Is $\sqrt {2 \sqrt {3 \sqrt {4 \ldots}}}$ algebraic or transcendental?
Solution 1:
This is not an answer, just a list of papers concerned with this constant; it's too long for a comment. Going by the reviews of the papers, they deal with efficient methods for calculating the constant, and not (directly) with questions of irrationality and/or transcendence. The first paper on the list is too new to have been reviewed at this point.
MR3349435
Lu, Dawei; Song, Zexi;
Some new continued fraction estimates of the Somos' quadratic recurrence constant.
J. Number Theory 155 (2015), 36–45.
MR3019753
Chen, Chao-Ping
New asymptotic expansions related to Somos' quadratic recurrence constant.
C. R. Math. Acad. Sci. Paris 351 (2013), no. 1-2, 9–12.
MR2825112 (2012h:11181)
Hirschhorn, Michael D.
A note on Somos' quadratic recurrence constant.
J. Number Theory 131 (2011), no. 11, 2061–2063.
MR2809034 (2012e:05038)
Nemes, Gergő
On the coefficients of an asymptotic expansion related to Somos' quadratic recurrence constant.
Appl. Anal. Discrete Math. 5 (2011), no. 1, 60–66.
MR2684487 (2011i:11179)
Mortici, Cristinel
Estimating the Somos' quadratic recurrence constant.
J. Number Theory 130 (2010), no. 12, 2650–2657.
MR2319662 (2008f:40013)
Sondow, Jonathan; Hadjicostas, Petros
The generalized-Euler-constant function $\gamma(z)$ and a generalization of Somos's quadratic recurrence constant.
J. Math. Anal. Appl. 332 (2007), no. 1, 292–314.
MR2262724 (2008b:11081)
Hessami Pilehrood, Khodabakhsh; Hessami Pilehrood, Tatiana
Arithmetical properties of some series with logarithmic coefficients.
Math. Z. 255 (2007), no. 1, 117–131.
Solution 2:
There exists a finite difference formulation of this problem. This doesn't solve your problem, but it may be at least a bit enlightening, Consider $f(x)$ such that
$$ f(x) = x\sqrt{f(x+1)} $$
Then it follows
$$ f(x) = x \sqrt{(x+1) \sqrt{(x+2) \sqrt{... }}} $$
And $f(1)$ is the value you wish to evaluate.
Another way to write that is
$$ \frac{f(x)^2}{x^2} = f(x+1) $$
Let $f(x) = 2^{g(x)} $
$$ \frac{2^{2g(x)}}{x^2} = 2^{g(x+1} $$
Taking the logarithm of both sides base-2
$$ 2g(x) - 2\log_2{x} = g(x+1) $$
We can now evaluate, this as a run of the mill finite difference equation in G
$$ D_{1,x}g - g = -2\log_2{x} $$
(... lots of work that you can comment and request if you want ...)

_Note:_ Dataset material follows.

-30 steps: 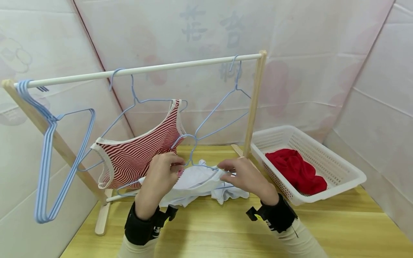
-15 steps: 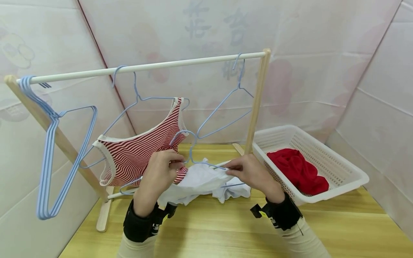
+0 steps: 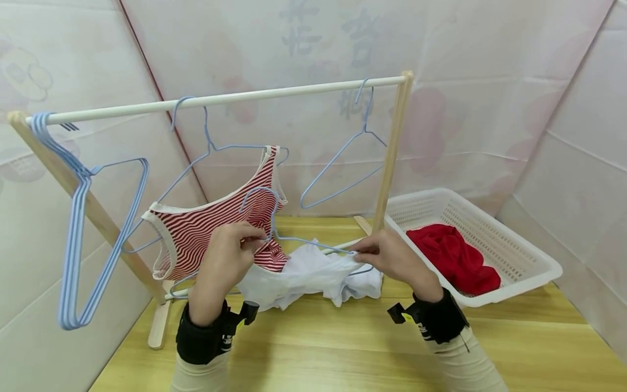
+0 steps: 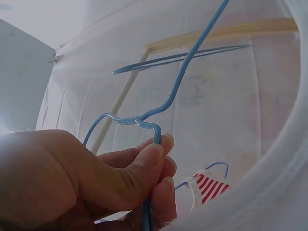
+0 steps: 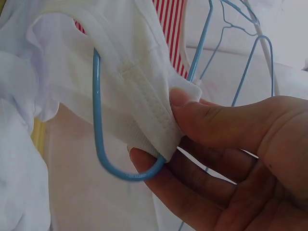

$$ 2^{1-x}g = -D_{1,x}^{-1}\left[2^{1-x}\log_2{x} \right] $$
So it follows that
$$ g = -2^{x-1}D_{1,x}^{-1}\left[2^{1-x}\log_2{x} \right] $$
And that
$$ f = 2^{ -2^{x-1}D_{1,x}^{-1}\left[2^{1-x}\log_2{x} \right]} $$
Note that $f(0) = 0$ and therefore the expression
$$ D_{1,x}^{-1}\left[2^{1-x}\log_2{x} \right] $$
must tend to positive infinity as $x$ tends to 0. Analytically i'm not sure how to continue this. But putting it into Wolfram Alpha yields:
http://www.wolframalpha.com/input/?i=f%28x%2B1%29+-+f%28x%29+%3D+2%5E%7B1-x%7Dlog_2%28x%29
That the expression is dependent on polylogarithms (unsurprising) and something called the lerch transcendent (I believe these have to do with generalizing the riemann zeta function).
So if you choose to go down the finite difference path, it seems that you might be using some heavy analytic number theory tools to determine if the expression is transcendental.